Weird Tales, February 1939. Cover story: "Death Is an Elephant" by Nathan Hindin, a pseudonym of Robert Bloch. Cover art by Virgil Finlay. When I think of weird fiction, the image of a rogue elephant doesn't leap into my head. Maybe in 1939 a cover with a circus theme would have helped sell magazines. God knows there were enough men wearing turbans. In any case, there is more than just a man and an animal in this picture, but the essential relationship is between the two. I guess the elephant is supposed to be the bad guy and deserves to be stuck with a knife. We in the twenty-first century might see things differently. As an artist, I see that Virgil Finlay made a mistake in aligning the man's left hand with the elephant's knee. Learning not to do things like that is a beginning lesson in drawing. Otherwise it's a perfectly fine cover, although the faces in the foreground seem to have been drawn from stock photos in the artist's morgue. The one in the middle looks really familiar to me.

Weird Tales, September 1939. Cover poem: "The Raven" by Edgar Allan Poe. Cover art by Virgil Finlay. To me, this is one of the most memorable and iconic covers for Weird Tales. Finlay kept it simple as a magazine cover probably should be for maximum impact. Note that Poe is looking not at the bird but to its right. I don't know why.
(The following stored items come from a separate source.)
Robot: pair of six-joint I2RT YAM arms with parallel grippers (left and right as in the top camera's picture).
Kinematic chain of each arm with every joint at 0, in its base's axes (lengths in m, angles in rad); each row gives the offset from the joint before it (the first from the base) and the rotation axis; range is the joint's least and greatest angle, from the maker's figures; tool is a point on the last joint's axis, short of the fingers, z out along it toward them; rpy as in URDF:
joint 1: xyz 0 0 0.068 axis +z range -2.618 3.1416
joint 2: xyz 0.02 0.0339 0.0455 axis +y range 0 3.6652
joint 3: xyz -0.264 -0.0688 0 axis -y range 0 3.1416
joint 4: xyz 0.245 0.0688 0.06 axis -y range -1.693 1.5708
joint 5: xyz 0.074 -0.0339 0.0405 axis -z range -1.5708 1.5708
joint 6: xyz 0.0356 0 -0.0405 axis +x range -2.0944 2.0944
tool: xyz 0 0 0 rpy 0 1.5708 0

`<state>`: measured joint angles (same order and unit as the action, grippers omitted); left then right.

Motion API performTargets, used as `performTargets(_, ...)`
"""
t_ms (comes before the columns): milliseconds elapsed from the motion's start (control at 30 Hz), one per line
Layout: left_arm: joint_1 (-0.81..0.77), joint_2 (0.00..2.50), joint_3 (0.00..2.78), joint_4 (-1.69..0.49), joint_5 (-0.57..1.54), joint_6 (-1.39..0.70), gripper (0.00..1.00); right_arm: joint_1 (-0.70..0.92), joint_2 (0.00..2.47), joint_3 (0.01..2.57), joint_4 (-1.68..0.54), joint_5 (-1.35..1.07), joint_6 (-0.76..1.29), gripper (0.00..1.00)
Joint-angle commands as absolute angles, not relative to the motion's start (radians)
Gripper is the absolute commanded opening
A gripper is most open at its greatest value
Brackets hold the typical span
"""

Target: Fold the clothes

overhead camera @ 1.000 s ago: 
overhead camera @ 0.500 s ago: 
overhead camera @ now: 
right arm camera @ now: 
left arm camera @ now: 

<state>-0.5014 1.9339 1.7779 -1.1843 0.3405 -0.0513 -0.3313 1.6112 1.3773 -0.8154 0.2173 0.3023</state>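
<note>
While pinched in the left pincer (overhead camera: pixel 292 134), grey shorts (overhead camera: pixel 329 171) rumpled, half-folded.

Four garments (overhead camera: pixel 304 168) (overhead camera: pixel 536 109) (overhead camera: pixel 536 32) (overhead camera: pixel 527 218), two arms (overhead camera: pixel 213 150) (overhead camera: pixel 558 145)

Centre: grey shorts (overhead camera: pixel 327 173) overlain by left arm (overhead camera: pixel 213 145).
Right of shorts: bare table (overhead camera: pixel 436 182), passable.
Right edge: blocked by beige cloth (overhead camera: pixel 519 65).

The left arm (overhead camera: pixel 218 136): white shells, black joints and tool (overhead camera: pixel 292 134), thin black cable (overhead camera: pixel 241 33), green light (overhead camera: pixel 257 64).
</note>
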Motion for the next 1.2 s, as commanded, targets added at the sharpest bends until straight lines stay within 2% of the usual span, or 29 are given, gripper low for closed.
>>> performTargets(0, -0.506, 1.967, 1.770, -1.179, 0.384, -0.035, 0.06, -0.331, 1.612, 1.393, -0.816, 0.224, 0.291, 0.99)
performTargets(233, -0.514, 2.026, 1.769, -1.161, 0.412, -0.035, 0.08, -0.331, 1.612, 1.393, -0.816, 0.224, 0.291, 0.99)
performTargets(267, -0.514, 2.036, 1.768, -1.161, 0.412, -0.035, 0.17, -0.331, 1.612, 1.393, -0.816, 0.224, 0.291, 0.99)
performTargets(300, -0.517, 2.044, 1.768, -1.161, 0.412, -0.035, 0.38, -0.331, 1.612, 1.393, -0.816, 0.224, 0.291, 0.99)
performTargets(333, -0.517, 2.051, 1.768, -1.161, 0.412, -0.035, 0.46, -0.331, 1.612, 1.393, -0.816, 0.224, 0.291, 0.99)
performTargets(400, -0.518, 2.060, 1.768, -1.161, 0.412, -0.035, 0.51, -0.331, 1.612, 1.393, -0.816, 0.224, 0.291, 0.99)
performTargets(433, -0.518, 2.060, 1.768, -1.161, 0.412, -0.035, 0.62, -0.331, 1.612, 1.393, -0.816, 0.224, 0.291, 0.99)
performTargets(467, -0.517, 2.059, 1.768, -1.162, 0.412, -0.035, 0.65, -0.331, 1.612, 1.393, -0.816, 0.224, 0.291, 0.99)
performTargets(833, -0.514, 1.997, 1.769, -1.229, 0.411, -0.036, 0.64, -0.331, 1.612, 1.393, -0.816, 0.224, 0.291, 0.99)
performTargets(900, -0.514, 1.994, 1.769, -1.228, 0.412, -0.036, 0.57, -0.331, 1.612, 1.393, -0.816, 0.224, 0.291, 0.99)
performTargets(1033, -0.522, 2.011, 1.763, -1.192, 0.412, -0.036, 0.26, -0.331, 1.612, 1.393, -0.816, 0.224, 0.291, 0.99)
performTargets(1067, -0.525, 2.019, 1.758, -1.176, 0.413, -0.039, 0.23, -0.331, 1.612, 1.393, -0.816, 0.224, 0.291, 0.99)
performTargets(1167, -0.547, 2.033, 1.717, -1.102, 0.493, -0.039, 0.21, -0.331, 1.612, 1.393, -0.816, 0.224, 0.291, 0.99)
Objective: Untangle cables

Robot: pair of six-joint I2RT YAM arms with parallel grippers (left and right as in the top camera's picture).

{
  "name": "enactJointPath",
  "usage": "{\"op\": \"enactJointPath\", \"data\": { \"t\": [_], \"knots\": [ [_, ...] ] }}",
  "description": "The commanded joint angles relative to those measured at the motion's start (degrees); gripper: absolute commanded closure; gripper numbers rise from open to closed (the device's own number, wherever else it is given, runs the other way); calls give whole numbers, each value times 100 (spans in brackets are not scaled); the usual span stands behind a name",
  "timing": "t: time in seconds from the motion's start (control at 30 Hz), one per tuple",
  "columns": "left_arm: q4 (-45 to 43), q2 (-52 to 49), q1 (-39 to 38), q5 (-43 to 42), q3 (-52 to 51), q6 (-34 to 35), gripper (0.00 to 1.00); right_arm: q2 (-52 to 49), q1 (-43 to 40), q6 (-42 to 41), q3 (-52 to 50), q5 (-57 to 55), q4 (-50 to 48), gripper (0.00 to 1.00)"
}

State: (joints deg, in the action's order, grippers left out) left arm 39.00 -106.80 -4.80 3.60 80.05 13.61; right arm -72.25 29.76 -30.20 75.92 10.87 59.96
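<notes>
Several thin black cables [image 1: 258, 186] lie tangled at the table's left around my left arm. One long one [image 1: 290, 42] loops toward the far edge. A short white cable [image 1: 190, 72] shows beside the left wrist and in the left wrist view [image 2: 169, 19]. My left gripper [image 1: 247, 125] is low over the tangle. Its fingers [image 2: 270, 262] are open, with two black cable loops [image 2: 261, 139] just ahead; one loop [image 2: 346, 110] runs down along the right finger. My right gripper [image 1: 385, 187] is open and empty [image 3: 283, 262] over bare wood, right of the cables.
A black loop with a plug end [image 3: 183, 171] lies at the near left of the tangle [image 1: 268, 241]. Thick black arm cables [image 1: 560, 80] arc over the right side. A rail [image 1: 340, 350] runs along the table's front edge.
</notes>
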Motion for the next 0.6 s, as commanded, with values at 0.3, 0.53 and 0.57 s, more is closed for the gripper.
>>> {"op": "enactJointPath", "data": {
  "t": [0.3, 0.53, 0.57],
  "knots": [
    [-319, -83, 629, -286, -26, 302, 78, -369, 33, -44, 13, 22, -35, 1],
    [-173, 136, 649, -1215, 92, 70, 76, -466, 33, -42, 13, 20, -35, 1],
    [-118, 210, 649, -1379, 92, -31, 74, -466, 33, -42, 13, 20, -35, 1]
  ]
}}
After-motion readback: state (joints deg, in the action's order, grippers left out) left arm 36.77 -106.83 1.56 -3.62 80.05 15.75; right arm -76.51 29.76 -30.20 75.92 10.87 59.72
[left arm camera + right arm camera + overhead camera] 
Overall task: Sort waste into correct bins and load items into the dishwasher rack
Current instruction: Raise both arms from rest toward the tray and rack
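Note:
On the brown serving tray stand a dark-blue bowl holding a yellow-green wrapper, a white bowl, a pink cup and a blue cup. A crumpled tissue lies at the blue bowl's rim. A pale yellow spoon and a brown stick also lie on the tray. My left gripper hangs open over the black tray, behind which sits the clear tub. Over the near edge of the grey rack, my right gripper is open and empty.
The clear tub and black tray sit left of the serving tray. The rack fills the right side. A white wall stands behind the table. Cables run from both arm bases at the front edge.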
This is one of only two Weird Tales covers that I have found showing the image of an author. (The other is of Harry Houdini from March 1924.) It may be alone in illustrating a poem rather than a story. By the way, this is the 205th anniversary of Poe's birth month. (He was born on January 19, 1809, in Boston.) Happy Birthday, Edgar Allan Poe!

Weird Tales, September 1944. Cover story: None. Cover art by A.R. Tilburne. The website Yankee Classic has identified this cover as a swipe from the artist Jose Segrelles from an image published in American Weekly Magazine in October 1931. It's a shame that Tilburne resorted to that, but his is a fine version and well executed. If you look at the regular Weird Tales artists of the 1940s--A.R. Tilburne, Hannes Bok, Matt Fox, Lee Brown Coye, Boris Dolgov--they stack up pretty well against the artists of the 1920s. The 1930s of course were dominated by J. Allen St. John, Margaret Brundage, and Virgil Finlay. This drawing reminds me of a cartoon by Shaw in The New Yorker from last year (June 3, 2013). The cartoon shows a man crawling through the desert. On his back is a vulture. The man is saying to the vulture, with some annoyance, "If I can crawl, you can circle."

Weird Tales, January 1946. Covers story: None. Cover art by A.R. Tilburne. Many of those 1940s covers didn't illustrate any particular story. Here is another in that category. I don't think this picture is as striking or as well executed as the previous one, but that's not because Tilburne wasn't capable of such a thing on his own. He was in fact a very accomplished and interesting artist. I'll have more on him as time goes by.

Weird Tales, May 1946. Cover story: "The Valley of the Gods" by Edmond Hamilton. Cover art by Ronald Clyne. It's our loss that Ronald Clyne illustrated only one cover for Weird Tales. Fortunately he created a number of covers for hardbound editions issued by Arkham House. He was a very fine designer as this cover shows. His work also has a kind of precision approaching the technique of the lithographer or woodblock engraver. Here, man and vulture lack pupils--their eyes are lit as the lantern is lit.